The New River Gorge National River would become New River Gorge National Park, under a bill introduced on Tuesday by Sen. Shelley Moore Capito, R-W.Va.

The re-designation as a national park would not change the way the 72,808-acre preserve of canyons, cliffs, forested plateaus and whitewater rapids is currently managed, with hunting, rafting, fishing, bicycling and Bridge Day BASE-jumping permitted as “traditional” uses of the land. 

The New River Gorge National River has been a unit of the National Park Service since its creation in 1978. 

“The New River Gorge is a special part of West Virginia and a real source of pride for our state,” Capito said. “Whether it’s cheering on the BASE jumpers at Bridge Day, experiencing the thrill of world-class whitewater rafting, or taking in the beautiful panoramic views, the New River Gorge provides unlimited opportunities for thousands of visitors each year.” 

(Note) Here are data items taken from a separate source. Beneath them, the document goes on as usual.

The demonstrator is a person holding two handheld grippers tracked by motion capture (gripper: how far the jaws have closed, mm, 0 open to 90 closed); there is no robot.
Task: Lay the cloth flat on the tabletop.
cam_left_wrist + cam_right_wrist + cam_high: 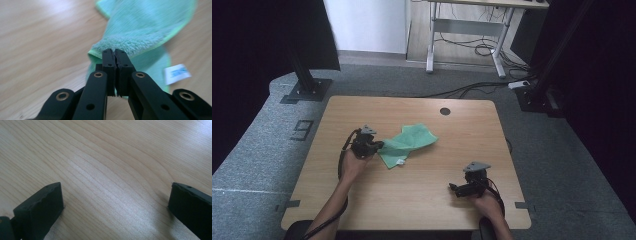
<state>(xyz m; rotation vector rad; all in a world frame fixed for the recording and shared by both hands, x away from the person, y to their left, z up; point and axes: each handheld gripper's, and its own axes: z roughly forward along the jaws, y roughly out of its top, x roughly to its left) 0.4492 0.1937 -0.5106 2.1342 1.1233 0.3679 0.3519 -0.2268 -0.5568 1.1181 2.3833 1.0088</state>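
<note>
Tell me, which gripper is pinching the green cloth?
The left gripper is: its jaws are shut on the green cloth's edge. The right gripper sits apart on the bare table, jaws open and empty.

Lab: black frame posts (304, 70), grey carpet (557, 150), cabled desk (472, 35).
</note>
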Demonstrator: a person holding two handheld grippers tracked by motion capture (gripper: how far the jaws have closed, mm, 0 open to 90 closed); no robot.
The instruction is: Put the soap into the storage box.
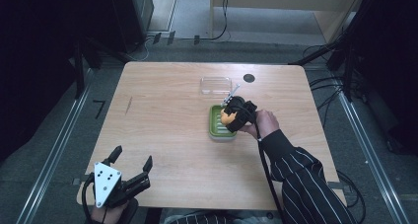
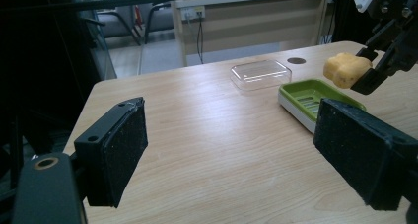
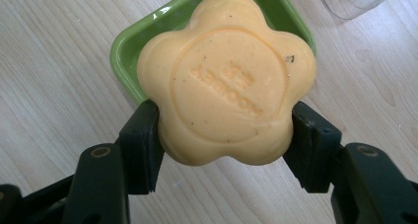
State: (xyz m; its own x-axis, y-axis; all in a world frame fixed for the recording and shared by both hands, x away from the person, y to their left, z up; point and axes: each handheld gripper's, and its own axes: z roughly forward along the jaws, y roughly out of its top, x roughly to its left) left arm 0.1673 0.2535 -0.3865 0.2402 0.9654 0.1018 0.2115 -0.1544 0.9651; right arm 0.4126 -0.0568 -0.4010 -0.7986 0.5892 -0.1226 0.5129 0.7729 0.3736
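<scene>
Soap: a yellow-orange flower-shaped bar (image 3: 226, 78), held above the green soap dish (image 1: 220, 123); no long axis, its stamped flat face turned toward the right gripper view's camera.
Right gripper (image 1: 227, 116): jaws clamped on the soap's two opposite sides.
Left gripper (image 1: 132, 163): jaws spread wide, nothing between them, near the table's front left edge.
Surface: light wooden table (image 1: 162, 110); grey floor, cables behind.
Containers: the dish's ribbed inside is bare; a clear plastic lid (image 1: 216, 85) lies just beyond it.

The soap (image 3: 226, 81) hides most of the green dish (image 3: 133, 46); its stamped lettering seems illegible.
</scene>
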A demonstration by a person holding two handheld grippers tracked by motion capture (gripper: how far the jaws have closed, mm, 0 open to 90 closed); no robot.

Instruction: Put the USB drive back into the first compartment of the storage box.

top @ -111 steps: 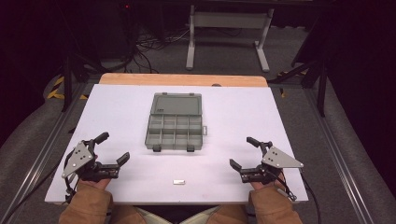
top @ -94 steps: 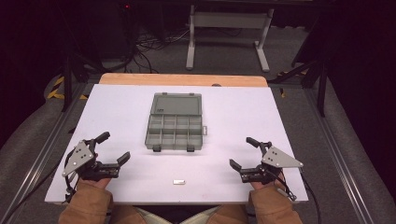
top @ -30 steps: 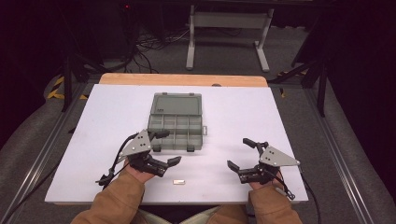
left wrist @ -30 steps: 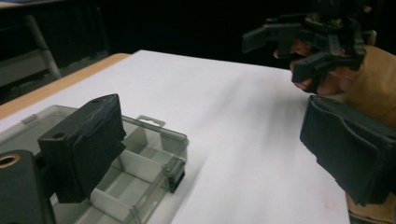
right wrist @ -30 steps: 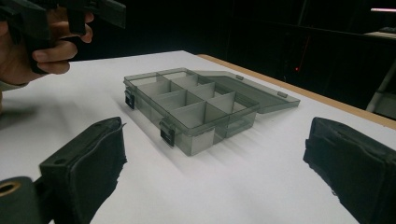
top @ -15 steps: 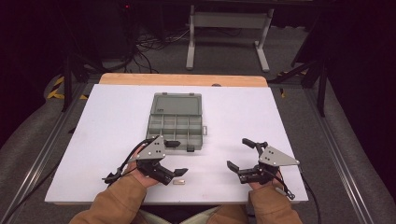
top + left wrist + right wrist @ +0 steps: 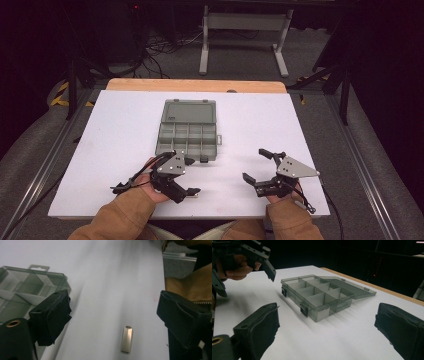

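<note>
Dark room w/ cables round a white desk (image 7: 125, 130).

High view: clear grey plastic compartment box (image 7: 188, 131), lid open, sits mid-desk. Left tongs (image 7: 186, 176) hang near the desk's front edge, jaws apart; right tongs (image 7: 260, 165) rest toward the front-right corner, also apart.

Left gripper view: small silver metal bar (image 7: 126, 339) lies flat betw. the jaws, long axis running along them; left hand is nearer.

Right gripper view: box ahead, well apart.
</note>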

The move to re-designate the Gorge as a national park was initiated by a group of whitewater outfitters, who saw the name change as a way to give the preserve a higher profile and attract more visitors, at virtually no cost, due to the National Park “brand” as an outdoor attraction worth visiting. 

A study completed in May for a proposal to re-designate New Mexico’s White Sands National Monument as a national park showed that eight former national monuments that had become national parks during the previous five years had experienced average increases in visitors of 21 percent. 

This summer, county commissions, city councils, regional development agencies and convention and visitors bureaus along the 53-mile length of the Gorge signed proclamations favoring the name-change, provided all of the “traditional” uses of the preserve continue to be permitted. 

“Re-designating the national river as a national park will shine a light on the New River Gorge and its many offerings to help drive tourism and spur the local and regional economy,” Capito said, in a statement announcing the introduction of the bill. 

While national monuments may be become national parks through presidential designation, it takes an act of Congress to bring national park status to national rivers. The title of Capito’s proposed legislation is the New River Gorge National Park Designation Act. 

The name change would apply only to the New River Gorge National River, and would not include the Gauley River National Recreation Area or the Bluestone National Scenic River, which are National Park Service properties managed by the New River Gorge National River.